Dietro la premessa apparentemente leggera di Margo’s Got Money Troubles si nasconde una storia che parla di soldi, responsabilità e sopravvivenza. La serie, tratta dal romanzo di Rufi Thorpe, racconta la vita di una ragazza che si ritrova a diventare madre quando non ha ancora trovato il proprio posto nel mondo. Il risultato è un dramedy che riesce a essere divertente e doloroso nello stesso momento, senza mai perdere di vista la realtà dei suoi personaggi.
Diventare madre quando stai ancora cercando di capire chi sei
Margo è poco più che ventenne quando la sua vita cambia improvvisamente. Dopo una relazione con un professore universitario, si ritrova a crescere da sola un figlio e a fare i conti con responsabilità che arrivano molto prima del previsto. La serie evita qualsiasi idealizzazione della maternità facendo vedere la realtà, fatta da notti senza sonno, conti da pagare e la sensazione costante di dover prendere decisioni più grandi di lei. Margo oltre ad imparare a essere una madre; deve anche capire che persona vuole diventare mentre tutto il resto della sua vita sembra essersi fermato.
Uno degli aspetti più riusciti della serie è proprio questo: mostrare come la maternità possa trasformare profondamente una persona senza cancellarne i dubbi, le paure o il desiderio di costruirsi un futuro.
Quando il problema principale è arrivare a fine mese
Più che una storia sulla fama online, Margo’s Got Money Troubles è una storia sulla necessità economica. Margo si avvicina alle piattaforme digitali perché ha bisogno di soldi e perché le alternative a sua disposizione sono poche.
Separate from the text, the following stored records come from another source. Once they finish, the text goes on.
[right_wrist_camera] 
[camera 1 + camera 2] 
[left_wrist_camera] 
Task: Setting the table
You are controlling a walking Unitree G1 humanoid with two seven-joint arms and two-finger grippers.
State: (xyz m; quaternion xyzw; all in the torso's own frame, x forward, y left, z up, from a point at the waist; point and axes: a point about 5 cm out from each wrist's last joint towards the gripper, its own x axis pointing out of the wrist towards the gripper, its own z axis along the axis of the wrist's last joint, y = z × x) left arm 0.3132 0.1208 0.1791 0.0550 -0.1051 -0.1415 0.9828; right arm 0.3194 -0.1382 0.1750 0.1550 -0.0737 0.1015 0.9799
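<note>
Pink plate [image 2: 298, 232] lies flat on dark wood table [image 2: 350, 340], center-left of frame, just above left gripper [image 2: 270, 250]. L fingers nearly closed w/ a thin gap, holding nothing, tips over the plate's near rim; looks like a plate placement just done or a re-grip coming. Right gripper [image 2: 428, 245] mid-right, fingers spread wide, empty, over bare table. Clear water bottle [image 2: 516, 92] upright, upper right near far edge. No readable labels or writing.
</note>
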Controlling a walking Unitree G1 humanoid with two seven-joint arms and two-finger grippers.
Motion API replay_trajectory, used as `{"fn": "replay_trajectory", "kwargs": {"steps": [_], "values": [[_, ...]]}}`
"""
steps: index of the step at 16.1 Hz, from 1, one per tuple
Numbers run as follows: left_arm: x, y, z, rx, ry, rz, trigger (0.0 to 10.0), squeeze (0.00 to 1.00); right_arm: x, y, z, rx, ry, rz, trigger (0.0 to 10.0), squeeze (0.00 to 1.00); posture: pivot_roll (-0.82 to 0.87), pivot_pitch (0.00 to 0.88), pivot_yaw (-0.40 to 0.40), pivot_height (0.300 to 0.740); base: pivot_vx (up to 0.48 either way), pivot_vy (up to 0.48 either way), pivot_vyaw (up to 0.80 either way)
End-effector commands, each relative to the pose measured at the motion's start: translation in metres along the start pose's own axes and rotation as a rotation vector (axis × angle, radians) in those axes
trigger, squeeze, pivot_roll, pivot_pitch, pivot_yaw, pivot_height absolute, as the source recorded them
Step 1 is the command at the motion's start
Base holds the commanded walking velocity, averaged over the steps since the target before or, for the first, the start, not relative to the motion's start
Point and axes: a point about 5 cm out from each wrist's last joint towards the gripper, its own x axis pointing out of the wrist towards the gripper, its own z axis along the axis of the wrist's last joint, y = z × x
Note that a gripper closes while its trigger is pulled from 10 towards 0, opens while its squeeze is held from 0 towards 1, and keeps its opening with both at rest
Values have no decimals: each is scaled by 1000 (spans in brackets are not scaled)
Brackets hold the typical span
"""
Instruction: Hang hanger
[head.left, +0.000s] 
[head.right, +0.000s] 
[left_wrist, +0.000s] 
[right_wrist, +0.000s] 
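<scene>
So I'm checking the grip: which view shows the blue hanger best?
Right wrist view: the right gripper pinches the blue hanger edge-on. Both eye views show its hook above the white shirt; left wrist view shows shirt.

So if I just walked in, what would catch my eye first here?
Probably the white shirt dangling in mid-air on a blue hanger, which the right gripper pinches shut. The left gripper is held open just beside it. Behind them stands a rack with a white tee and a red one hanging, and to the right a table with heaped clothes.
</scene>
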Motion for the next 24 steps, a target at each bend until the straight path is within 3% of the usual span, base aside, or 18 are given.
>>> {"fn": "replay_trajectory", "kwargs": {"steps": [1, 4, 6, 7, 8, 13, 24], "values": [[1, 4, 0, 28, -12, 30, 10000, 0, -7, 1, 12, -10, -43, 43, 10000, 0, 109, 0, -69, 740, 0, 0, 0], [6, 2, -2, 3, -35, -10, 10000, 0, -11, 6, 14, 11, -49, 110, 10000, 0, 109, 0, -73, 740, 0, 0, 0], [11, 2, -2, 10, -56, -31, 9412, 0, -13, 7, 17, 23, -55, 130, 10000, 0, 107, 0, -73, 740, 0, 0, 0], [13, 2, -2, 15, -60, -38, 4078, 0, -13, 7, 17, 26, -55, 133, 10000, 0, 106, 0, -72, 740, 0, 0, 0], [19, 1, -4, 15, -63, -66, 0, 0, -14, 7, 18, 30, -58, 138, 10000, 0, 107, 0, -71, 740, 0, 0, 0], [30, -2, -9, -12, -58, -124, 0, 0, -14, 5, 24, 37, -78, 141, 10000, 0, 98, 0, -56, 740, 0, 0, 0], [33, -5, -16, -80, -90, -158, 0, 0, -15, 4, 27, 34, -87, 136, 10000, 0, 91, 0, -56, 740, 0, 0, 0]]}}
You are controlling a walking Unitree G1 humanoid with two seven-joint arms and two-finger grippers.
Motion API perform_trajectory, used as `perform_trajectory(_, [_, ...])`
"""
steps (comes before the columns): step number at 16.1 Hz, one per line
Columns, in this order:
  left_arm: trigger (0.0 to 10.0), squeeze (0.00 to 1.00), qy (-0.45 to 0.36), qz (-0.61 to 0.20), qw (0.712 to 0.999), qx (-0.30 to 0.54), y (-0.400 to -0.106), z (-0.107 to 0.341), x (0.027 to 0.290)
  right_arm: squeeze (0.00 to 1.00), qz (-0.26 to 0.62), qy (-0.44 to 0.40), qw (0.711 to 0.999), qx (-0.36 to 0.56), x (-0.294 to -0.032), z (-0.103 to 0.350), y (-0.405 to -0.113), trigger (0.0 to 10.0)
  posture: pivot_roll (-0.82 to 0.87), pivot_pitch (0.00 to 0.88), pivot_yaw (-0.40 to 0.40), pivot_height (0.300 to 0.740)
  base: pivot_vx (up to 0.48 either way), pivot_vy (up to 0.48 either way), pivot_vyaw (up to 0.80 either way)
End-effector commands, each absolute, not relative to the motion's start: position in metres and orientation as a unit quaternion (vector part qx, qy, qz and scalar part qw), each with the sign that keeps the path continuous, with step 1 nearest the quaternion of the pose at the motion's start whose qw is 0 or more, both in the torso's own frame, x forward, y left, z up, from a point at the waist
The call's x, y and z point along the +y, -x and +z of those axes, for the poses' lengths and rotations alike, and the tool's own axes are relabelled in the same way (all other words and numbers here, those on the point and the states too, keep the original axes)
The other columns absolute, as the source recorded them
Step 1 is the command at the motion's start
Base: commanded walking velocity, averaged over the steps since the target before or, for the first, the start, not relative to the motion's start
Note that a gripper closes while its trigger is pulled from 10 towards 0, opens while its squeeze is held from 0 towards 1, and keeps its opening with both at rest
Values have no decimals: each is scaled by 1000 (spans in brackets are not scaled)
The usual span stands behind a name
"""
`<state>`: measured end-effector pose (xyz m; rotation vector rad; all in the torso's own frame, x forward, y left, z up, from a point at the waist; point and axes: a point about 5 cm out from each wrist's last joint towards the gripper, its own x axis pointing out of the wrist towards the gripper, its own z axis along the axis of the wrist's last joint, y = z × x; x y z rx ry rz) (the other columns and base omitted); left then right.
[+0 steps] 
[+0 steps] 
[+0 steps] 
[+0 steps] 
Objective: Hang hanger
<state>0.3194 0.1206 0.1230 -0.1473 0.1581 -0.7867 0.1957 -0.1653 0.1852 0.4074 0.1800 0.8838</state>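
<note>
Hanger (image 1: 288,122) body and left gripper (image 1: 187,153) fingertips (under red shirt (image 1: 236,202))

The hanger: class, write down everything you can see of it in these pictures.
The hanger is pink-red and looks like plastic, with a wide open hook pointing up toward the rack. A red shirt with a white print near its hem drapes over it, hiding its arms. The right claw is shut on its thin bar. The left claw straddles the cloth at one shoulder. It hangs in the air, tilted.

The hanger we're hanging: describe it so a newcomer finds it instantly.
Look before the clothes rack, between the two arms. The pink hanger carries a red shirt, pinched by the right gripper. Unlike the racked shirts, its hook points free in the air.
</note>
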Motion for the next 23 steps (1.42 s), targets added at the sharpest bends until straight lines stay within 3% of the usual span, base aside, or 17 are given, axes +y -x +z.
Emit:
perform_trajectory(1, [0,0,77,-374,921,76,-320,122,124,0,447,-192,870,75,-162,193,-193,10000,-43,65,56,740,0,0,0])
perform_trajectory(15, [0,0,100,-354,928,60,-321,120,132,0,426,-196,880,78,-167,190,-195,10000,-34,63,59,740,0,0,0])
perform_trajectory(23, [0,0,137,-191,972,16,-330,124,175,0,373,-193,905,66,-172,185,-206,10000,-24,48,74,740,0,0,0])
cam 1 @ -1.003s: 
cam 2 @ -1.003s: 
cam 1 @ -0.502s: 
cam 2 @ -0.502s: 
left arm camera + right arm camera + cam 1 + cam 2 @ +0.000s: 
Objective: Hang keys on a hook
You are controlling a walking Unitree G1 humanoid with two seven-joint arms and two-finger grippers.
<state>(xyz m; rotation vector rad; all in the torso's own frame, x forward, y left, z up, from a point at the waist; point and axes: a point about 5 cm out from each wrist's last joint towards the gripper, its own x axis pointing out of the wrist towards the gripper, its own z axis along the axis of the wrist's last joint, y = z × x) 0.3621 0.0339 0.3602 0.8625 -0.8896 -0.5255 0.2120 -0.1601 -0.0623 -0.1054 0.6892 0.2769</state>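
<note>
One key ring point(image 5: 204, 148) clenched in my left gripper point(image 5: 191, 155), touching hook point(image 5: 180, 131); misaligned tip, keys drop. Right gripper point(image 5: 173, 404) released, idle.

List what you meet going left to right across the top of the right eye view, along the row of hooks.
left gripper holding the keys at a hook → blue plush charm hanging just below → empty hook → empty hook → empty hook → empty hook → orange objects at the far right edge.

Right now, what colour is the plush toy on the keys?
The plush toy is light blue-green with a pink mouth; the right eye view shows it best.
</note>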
Tra il costo dell’affitto, le spese per il bambino e lavori mal pagati che non si conciliano con la cura di un neonato, la protagonista si trova davanti a una scelta che nasce prima di tutto dal bisogno. La serie osserva questa situazione senza moralismi, concentrandosi sulle condizioni che la rendono possibile.
In questo senso racconta qualcosa di molto attuale. Per molti giovani adulti la stabilità economica sembra sempre più distante e il confine tra lavoro, immagine personale e vita privata diventa sempre più sottile. Margo si muove all’interno di questa realtà cercando semplicemente un modo per andare avanti.
Una famiglia imperfetta ma profondamente umana

Gran parte del fascino della serie nasce dai rapporti familiari, in particolare da quello tra Margo e sua madre, interpretata da Michelle Pfeiffer. La madre di Margo entra nella sua vita con tutte le sue contraddizioni. A volte rappresenta un sostegno, altre una fonte di ulteriore caos. Proprio per questo il loro rapporto risulta credibile, perchè è costruito su tentativi, incomprensioni e piccoli gesti che rivelano un affetto spesso difficile da esprimere.
Nel corso della storia entrambe imparano a guardarsi in modo diverso. Margo inizia a comprendere le fragilità della donna che l’ha cresciuta, mentre sua madre si confronta con una figlia che sta affrontando problemi non così lontani da quelli vissuti in passato.
Un dramedy che trova sempre il tono giusto
La forza di Margo’s Got Money Troubles sta nella capacità di alternare momenti molto divertenti a situazioni emotivamente pesanti senza creare stacchi artificiali. Le difficoltà quotidiane della protagonista convivono con dialoghi brillanti e situazioni assurde che alleggeriscono la narrazione senza sminuire ciò che sta vivendo.
La serie comprende che la vita raramente è soltanto dramma o soltanto commedia. Spesso le due cose convivono nello stesso momento, soprattutto quando si affrontano problemi concreti. Per questo le scene più riuscite sono quelle in cui una situazione apparentemente buffa lascia spazio, pochi istanti dopo, alla vulnerabilità dei personaggi.

Alla fine, ciò che resta non è tanto la riflessione sul mondo digitale o sull’economia dei creator, quanto il ritratto di una ragazza che cerca di costruire una vita per sé e per suo figlio in un contesto che sembra renderle tutto più difficile. È questa dimensione profondamente umana a rendere la serie così facile da comprendere e, in molti momenti, anche da sentire vicina.